Back home the eyes of ski-crazy Europe will be focused on Sun Valley, as the races are taking place during prime time in Europe.

“They’ve been talking about Sun Valley on the World Cup coverage on TV, and the athletes are so excited to be here,” said Sun Valley Council President Michelle Griffith. “Given that these racers are the best of the best, the races are anyone’s to win.

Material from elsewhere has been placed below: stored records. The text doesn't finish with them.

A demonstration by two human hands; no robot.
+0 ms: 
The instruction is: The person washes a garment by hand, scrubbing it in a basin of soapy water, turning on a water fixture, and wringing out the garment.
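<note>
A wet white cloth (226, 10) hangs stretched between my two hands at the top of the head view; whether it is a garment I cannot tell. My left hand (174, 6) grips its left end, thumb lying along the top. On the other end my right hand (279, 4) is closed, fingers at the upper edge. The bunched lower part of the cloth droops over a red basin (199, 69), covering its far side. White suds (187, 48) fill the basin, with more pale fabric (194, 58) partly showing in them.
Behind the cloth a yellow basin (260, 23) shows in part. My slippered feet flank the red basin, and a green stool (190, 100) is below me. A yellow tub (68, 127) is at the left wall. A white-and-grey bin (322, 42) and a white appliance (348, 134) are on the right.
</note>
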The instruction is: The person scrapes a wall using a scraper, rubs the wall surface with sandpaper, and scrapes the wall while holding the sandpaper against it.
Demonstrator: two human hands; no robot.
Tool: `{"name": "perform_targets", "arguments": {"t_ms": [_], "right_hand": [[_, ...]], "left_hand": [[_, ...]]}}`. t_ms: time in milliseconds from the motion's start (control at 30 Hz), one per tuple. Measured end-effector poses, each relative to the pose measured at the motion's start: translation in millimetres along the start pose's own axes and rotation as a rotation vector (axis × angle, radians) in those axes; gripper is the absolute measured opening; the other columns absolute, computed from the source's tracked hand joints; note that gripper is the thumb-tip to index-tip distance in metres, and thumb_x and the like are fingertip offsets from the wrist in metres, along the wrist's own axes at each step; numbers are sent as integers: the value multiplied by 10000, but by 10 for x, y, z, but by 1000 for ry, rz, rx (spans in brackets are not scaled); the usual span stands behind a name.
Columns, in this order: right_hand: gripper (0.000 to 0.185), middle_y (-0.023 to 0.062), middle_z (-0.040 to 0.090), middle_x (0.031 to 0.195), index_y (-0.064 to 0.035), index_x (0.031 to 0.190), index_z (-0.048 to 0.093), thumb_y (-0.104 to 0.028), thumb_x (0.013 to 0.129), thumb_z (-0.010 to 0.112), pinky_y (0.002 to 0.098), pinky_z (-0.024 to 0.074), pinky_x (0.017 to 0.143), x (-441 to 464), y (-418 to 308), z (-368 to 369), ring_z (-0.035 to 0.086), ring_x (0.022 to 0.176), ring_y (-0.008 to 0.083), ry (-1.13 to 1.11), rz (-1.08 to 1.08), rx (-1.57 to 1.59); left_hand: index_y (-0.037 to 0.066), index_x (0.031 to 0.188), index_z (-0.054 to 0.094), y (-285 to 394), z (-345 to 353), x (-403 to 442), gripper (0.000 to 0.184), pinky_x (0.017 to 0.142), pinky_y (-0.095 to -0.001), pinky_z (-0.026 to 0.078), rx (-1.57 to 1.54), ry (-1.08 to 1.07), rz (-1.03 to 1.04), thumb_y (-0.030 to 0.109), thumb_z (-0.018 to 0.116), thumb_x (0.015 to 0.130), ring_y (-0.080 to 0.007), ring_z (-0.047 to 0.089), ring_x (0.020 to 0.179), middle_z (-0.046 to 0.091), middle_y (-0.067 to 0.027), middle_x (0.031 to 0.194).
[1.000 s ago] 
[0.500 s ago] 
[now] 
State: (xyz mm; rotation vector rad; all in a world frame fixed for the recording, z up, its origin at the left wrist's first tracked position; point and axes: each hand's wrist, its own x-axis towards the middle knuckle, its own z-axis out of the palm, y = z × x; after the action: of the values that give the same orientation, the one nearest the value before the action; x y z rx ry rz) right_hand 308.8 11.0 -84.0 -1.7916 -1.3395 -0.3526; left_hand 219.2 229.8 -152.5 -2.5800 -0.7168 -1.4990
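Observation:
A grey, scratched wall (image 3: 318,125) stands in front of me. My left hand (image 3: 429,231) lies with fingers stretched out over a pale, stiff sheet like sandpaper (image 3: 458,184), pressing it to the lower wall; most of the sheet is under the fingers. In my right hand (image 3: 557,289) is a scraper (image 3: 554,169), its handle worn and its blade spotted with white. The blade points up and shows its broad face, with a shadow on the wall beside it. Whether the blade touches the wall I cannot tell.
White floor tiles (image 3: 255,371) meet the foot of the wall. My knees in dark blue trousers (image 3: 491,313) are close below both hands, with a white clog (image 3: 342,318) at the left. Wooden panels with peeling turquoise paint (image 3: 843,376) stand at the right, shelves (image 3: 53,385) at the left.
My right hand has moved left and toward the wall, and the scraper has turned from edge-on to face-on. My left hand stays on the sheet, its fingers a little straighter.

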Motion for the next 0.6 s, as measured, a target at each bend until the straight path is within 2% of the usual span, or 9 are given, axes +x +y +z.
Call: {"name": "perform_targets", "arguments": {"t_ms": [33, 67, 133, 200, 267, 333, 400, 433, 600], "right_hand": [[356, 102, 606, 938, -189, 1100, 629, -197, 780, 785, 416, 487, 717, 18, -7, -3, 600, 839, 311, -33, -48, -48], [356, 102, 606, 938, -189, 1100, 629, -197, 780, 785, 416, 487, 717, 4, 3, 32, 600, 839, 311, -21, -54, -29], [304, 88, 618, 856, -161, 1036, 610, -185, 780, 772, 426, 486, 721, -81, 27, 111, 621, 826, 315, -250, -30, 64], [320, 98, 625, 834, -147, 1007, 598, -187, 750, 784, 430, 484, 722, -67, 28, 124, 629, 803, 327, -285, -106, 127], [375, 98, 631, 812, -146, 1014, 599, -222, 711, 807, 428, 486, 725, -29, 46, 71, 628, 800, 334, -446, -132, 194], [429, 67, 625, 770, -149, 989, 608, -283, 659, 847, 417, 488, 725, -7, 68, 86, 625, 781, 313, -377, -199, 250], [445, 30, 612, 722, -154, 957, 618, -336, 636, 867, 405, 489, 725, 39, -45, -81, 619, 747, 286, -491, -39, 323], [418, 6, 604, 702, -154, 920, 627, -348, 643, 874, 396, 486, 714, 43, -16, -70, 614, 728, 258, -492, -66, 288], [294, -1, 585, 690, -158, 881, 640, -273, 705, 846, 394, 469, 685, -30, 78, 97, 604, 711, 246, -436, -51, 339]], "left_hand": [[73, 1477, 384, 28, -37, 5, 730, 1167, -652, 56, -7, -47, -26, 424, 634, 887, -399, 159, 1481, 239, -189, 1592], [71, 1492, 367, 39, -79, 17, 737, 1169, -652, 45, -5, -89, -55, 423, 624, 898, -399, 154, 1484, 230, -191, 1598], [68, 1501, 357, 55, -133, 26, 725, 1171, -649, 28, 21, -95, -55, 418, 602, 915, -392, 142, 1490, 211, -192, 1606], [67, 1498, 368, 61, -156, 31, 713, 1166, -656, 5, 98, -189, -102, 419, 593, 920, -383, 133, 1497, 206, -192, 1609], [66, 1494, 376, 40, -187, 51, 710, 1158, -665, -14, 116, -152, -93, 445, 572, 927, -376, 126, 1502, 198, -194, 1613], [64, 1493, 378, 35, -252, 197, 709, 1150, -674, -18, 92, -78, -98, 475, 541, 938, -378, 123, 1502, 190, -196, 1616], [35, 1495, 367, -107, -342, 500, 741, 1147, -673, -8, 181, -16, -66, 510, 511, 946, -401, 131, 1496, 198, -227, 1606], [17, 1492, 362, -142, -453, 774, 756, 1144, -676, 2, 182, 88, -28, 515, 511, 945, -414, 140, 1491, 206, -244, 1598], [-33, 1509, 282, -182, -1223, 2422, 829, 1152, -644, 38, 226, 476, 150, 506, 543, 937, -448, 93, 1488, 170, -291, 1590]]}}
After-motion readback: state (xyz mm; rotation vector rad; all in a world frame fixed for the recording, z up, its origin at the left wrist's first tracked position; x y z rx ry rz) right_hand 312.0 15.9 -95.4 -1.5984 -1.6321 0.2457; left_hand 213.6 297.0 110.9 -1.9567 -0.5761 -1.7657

And this could open the door to our hosting future World Championship races.”

The City of Sun Valley charged the company that makes football’s Heisman trophies with making two 25-pound Harriman Cup trophies to give to male and female who win the downhill races this coming week.

The Harriman Cup, first handed out by Sun Valley Resort founder Averell Harriman, was one of the four big international ski races at the time it was started, including the famed Hahnenkamm race in Kitzbuhel, Austria.

The Harriman Cup was first run in 1936. And the Hahnenkamm had only been raced five years at that point, said Harry Griffith.

Each skier who comes will probably bring more than a hundred pair of skis with them, trucking them to Sun Valley from wherever they land, whether it be Salt Lake City or Boise. The ski techs charged with making them fast will be set up in a giant heated tent at Sun Valley’s Horseman Center.

March occupancy is up 12 percent driven largely by the Finals, with the occupancy rate for March 19-27 averaging about 70 percent, according to Visit Sun Valley.

While there were reportedly some hotel rooms available this past week, Griffith has been able to arrange for 130 residential homes, providing 300 pillows for racers, officials medical personnel and forerunners who could not get into major hotels.

“I’m excited about the passion of the community for making this happen,” he said. “The way they’ve opened homes, donated time…There’s been an incredible commitment.”